What you have to do: Write every line of the material out exactly as shown.

Source material:
"""

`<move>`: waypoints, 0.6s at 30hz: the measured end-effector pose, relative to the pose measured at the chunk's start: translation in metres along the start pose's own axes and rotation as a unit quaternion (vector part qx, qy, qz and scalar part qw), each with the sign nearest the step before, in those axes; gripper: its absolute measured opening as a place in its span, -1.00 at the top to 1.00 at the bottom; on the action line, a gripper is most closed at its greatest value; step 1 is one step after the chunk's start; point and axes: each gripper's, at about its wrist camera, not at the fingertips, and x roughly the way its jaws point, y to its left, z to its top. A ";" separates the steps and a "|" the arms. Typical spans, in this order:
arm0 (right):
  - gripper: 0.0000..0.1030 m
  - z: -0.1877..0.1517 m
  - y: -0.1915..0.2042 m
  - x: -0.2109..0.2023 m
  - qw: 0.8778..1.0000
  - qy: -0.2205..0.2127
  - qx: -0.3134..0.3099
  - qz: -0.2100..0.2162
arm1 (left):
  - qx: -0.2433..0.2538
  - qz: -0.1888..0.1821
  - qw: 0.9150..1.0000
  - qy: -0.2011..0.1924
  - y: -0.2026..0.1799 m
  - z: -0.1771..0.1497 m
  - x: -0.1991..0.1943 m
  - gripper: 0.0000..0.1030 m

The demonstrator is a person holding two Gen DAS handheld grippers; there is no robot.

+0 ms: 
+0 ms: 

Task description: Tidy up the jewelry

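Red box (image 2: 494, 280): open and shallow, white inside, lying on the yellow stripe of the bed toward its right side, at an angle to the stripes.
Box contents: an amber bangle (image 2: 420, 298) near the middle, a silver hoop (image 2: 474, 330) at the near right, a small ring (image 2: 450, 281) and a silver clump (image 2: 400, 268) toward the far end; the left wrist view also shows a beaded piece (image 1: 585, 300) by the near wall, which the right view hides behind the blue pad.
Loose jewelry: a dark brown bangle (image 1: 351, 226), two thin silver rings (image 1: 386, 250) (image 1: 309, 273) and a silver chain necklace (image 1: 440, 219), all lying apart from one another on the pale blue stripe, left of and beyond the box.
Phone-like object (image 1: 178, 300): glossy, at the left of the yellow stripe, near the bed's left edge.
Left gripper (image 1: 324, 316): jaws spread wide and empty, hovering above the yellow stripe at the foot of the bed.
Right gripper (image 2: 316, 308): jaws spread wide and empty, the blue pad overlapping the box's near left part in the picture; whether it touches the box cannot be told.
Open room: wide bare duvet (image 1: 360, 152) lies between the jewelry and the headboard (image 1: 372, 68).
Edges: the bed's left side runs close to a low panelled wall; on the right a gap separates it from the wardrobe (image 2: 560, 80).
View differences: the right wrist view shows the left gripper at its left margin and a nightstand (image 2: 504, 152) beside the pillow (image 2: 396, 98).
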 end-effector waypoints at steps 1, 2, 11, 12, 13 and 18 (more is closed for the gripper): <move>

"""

Exercise output:
`<move>`: waypoints, 0.6s at 30hz: the measured end-effector pose, relative to the pose measured at the chunk's start: translation in metres along the start pose's own axes and rotation as a unit quaternion (vector part qx, qy, qz and scalar part qw), each with the sign nearest the step before, in those axes; gripper: its absolute measured opening as a place in its span, -1.00 at the top to 1.00 at the bottom; on the action line, a gripper is most closed at its greatest value; step 1 is one step after the chunk's start; point and axes: each gripper's, at about its wrist camera, not at the fingertips, and x roughly the way its jaws point, y to its left, z to its top. A ";" separates the steps and a "|" the arms. Typical spans, in this order:
arm0 (right):
  - gripper: 0.0000..0.1030 m
  - z: -0.1877..0.1517 m
  - y: -0.1915..0.2042 m
  - x: -0.2109..0.2023 m
  - qw: 0.8778..1.0000
  - qy: -0.2205..0.2127
  - qx: -0.3134..0.3099
  - qz: -0.2100..0.2162
arm1 (left):
  - qx: -0.2433..0.2538
  - qz: -0.1888..0.1821
  - qw: 0.9150..1.0000
  - qy: -0.2011..0.1924
  - y: -0.2026..0.1799 m
  - z: -0.1771..0.1497 m
  - x: -0.1991..0.1943 m
  - gripper: 0.0000..0.1030 m

The demonstrator is a person holding two Gen DAS handheld grippers; there is no robot.

+0 ms: 
+0 ms: 

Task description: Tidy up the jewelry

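Red box (image 2: 494, 280): open and shallow, white inside, lying on the yellow stripe of the bed toward its right side, at an angle to the stripes.
Box contents: an amber bangle (image 2: 420, 298) near the middle, a silver hoop (image 2: 474, 330) at the near right, a small ring (image 2: 450, 281) and a silver clump (image 2: 400, 268) toward the far end; the left wrist view also shows a beaded piece (image 1: 585, 300) by the near wall, which the right view hides behind the blue pad.
Loose jewelry: a dark brown bangle (image 1: 351, 226), two thin silver rings (image 1: 386, 250) (image 1: 309, 273) and a silver chain necklace (image 1: 440, 219), all lying apart from one another on the pale blue stripe, left of and beyond the box.
Phone-like object (image 1: 178, 300): glossy, at the left of the yellow stripe, near the bed's left edge.
Left gripper (image 1: 324, 316): jaws spread wide and empty, hovering above the yellow stripe at the foot of the bed.
Right gripper (image 2: 316, 308): jaws spread wide and empty, the blue pad overlapping the box's near left part in the picture; whether it touches the box cannot be told.
Open room: wide bare duvet (image 1: 360, 152) lies between the jewelry and the headboard (image 1: 372, 68).
Edges: the bed's left side runs close to a low panelled wall; on the right a gap separates it from the wardrobe (image 2: 560, 80).
View differences: the right wrist view shows the left gripper at its left margin and a nightstand (image 2: 504, 152) beside the pillow (image 2: 396, 98).
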 end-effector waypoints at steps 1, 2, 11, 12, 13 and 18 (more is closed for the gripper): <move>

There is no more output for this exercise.